What you are asked to do: Set down, exactly, every line from the top of the listing through the one holding "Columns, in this".

Information provided:
= = = = = = =

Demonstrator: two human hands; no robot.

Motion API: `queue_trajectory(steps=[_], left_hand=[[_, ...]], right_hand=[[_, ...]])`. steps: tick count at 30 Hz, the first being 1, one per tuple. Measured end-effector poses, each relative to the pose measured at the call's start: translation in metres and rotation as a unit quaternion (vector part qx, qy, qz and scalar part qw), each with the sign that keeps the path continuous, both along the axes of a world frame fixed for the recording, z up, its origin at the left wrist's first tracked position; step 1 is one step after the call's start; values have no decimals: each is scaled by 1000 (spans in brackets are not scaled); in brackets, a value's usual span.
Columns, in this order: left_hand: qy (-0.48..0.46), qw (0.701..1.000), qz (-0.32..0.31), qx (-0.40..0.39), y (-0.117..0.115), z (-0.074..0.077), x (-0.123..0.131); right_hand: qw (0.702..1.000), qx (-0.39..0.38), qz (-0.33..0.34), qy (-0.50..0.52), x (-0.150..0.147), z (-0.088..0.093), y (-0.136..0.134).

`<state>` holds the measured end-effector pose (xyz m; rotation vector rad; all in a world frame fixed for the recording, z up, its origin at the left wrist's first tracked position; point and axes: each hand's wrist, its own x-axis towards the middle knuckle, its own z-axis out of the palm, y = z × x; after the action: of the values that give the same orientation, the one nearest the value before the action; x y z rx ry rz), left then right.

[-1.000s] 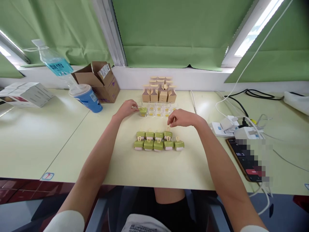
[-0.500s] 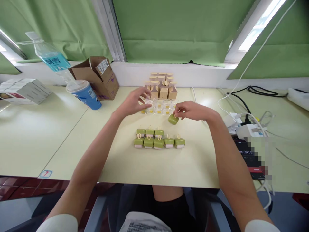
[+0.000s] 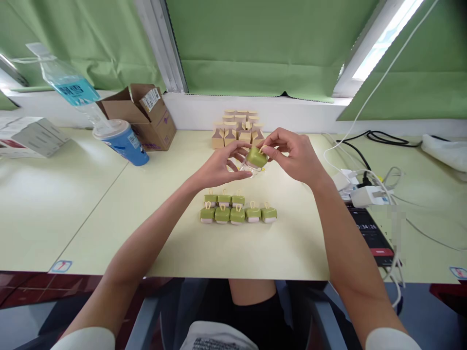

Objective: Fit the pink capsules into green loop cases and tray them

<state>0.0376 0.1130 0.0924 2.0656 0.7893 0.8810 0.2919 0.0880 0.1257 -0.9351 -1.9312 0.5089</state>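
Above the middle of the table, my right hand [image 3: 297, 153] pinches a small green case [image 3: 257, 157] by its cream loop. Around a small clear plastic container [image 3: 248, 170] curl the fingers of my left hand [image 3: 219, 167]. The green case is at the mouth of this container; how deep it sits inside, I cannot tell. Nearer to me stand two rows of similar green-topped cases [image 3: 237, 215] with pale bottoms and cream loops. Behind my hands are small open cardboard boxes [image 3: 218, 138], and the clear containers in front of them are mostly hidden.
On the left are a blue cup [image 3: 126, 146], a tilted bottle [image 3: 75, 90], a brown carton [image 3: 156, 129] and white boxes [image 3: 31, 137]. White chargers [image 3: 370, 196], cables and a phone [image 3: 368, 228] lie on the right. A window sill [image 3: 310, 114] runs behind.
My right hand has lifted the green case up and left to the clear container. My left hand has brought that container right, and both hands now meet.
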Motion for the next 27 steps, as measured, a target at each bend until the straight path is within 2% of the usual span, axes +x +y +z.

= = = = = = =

Answer to this problem:
Demonstrator: two human hands; no robot.

Motion API: `queue_trajectory(steps=[_], left_hand=[[_, ...]], right_hand=[[_, ...]])`. steps: tick count at 30 Hz, the first being 1, one per tuple. Measured end-effector poses, each relative to the pose measured at the call's start: translation in metres and rotation as a unit quaternion (vector part qx, qy, qz and scalar part qw), each with the sign that keeps the path continuous, both along the axes of a world frame fixed for the recording, z up, its origin at the left wrist's first tracked position; step 1 is one step after the call's start; values have no decimals: each is scaled by 1000 (spans in brackets are not scaled); in brackets, a value's usual span.
Columns, in this order: left_hand: qy (-0.48..0.46), qw (0.701..1.000), qz (-0.32..0.31), qx (-0.40..0.39), y (-0.117..0.115), z (-0.074..0.077), x (-0.123..0.131); right_hand: qw (0.702..1.000), qx (-0.39..0.38), qz (-0.33..0.34), qy (-0.50..0.52), x (-0.150..0.147), z (-0.088..0.093), y (-0.136..0.134).

The exercise has been completed.